*About this exercise*
Search the material for the word "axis" and copy every line in which it occurs.

*Stored data*
════
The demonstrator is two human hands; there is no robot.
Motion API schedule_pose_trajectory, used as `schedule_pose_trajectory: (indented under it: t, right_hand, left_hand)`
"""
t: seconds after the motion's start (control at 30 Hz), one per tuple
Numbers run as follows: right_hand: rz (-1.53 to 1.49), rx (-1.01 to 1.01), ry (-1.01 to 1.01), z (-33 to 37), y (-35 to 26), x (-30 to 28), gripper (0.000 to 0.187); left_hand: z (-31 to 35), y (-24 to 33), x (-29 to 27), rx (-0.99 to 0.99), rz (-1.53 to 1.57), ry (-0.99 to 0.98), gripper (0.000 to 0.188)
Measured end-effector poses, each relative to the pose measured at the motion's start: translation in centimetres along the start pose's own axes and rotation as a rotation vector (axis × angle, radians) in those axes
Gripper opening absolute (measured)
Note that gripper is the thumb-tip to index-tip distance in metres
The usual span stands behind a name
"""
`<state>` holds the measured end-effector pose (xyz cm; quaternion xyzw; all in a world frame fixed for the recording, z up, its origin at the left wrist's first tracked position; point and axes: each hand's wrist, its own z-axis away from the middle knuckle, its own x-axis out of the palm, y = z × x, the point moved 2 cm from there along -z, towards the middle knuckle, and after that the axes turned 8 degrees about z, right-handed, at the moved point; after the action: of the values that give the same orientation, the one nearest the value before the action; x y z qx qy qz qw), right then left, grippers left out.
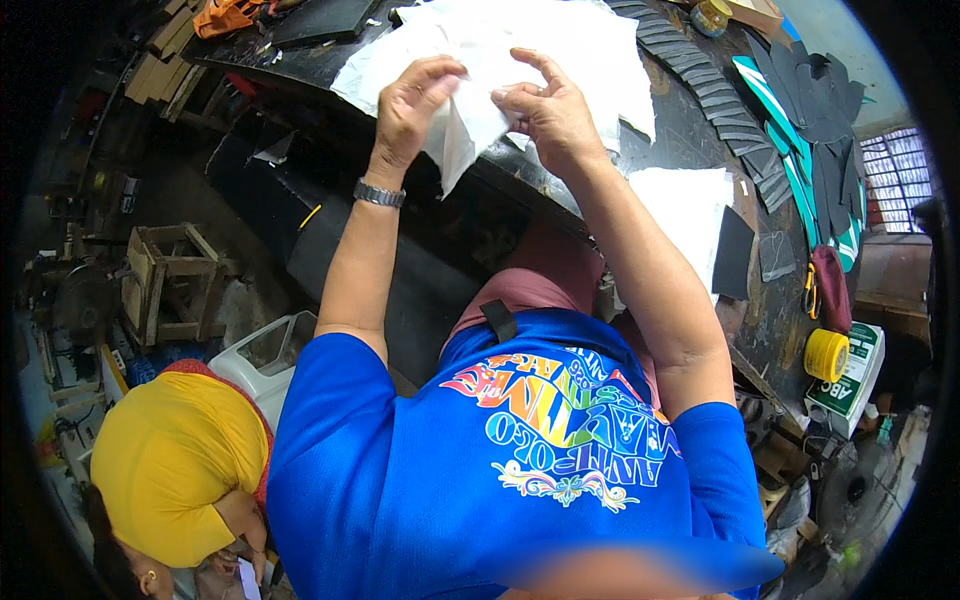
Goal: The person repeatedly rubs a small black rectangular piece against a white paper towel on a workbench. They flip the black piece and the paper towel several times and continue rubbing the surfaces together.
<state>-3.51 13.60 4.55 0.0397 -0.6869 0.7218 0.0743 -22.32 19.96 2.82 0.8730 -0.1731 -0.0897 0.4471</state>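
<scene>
A thin white sheet [458,140], paper or cloth, hangs folded with a pointed corner over the near table edge. My left hand [408,112], with a metal watch on its wrist, pinches the sheet's upper left side. On the other side, my right hand [556,112] has its thumb and a bent finger closed at the sheet's right edge, while another finger sticks out above. The exact fingertip contact there is partly hidden. Beneath both hands spreads a pile of similar white sheets [590,60] with ragged edges.
Along the dark table [690,110] lies a curved row of black strips [690,62]. Black cut pieces [815,90], orange-handled scissors [810,290] and a yellow tape roll [826,355] sit at right. A person in yellow [175,460] is at lower left, near a wooden stool [170,285].
</scene>
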Motion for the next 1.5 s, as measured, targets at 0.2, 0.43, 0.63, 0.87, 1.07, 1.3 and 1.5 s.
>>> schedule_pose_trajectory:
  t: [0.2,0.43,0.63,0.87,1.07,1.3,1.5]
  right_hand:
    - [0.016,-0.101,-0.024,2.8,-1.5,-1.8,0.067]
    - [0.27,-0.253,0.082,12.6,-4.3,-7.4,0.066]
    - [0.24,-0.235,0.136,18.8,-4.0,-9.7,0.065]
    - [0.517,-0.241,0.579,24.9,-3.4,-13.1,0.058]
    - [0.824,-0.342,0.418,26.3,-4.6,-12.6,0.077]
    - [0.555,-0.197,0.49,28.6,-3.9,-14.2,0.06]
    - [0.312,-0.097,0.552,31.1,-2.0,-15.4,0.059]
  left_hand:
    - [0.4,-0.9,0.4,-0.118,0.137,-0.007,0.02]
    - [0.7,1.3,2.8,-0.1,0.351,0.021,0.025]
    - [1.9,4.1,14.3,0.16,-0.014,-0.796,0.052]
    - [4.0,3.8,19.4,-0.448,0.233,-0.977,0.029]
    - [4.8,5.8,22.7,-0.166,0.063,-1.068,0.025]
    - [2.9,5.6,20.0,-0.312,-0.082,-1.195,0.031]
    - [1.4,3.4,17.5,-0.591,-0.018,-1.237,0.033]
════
*Solution to this task*
Measured end-effector poses, each relative to the pose measured at the motion's start: translation in centimetres along the start pose's own axes and rotation as a rotation vector (axis × angle, radians) in those axes
`<state>` holds the measured end-effector pose (xyz cm; quaternion xyzw; all in a world frame fixed for the recording, z up, its origin at the left wrist's first tracked position; point and axes: each hand's wrist, its own z-axis away from the middle knuckle, its own x-axis out of the palm, y = z × x, the point moved 2 cm from there along -z, towards the middle knuckle, and after that the axes turned 8 degrees about z, right-handed, at the moved point; after the action: of the values that give the same orientation, the one nearest the value before the action; x y z qx qy qz qw), right then left, grippers left out.

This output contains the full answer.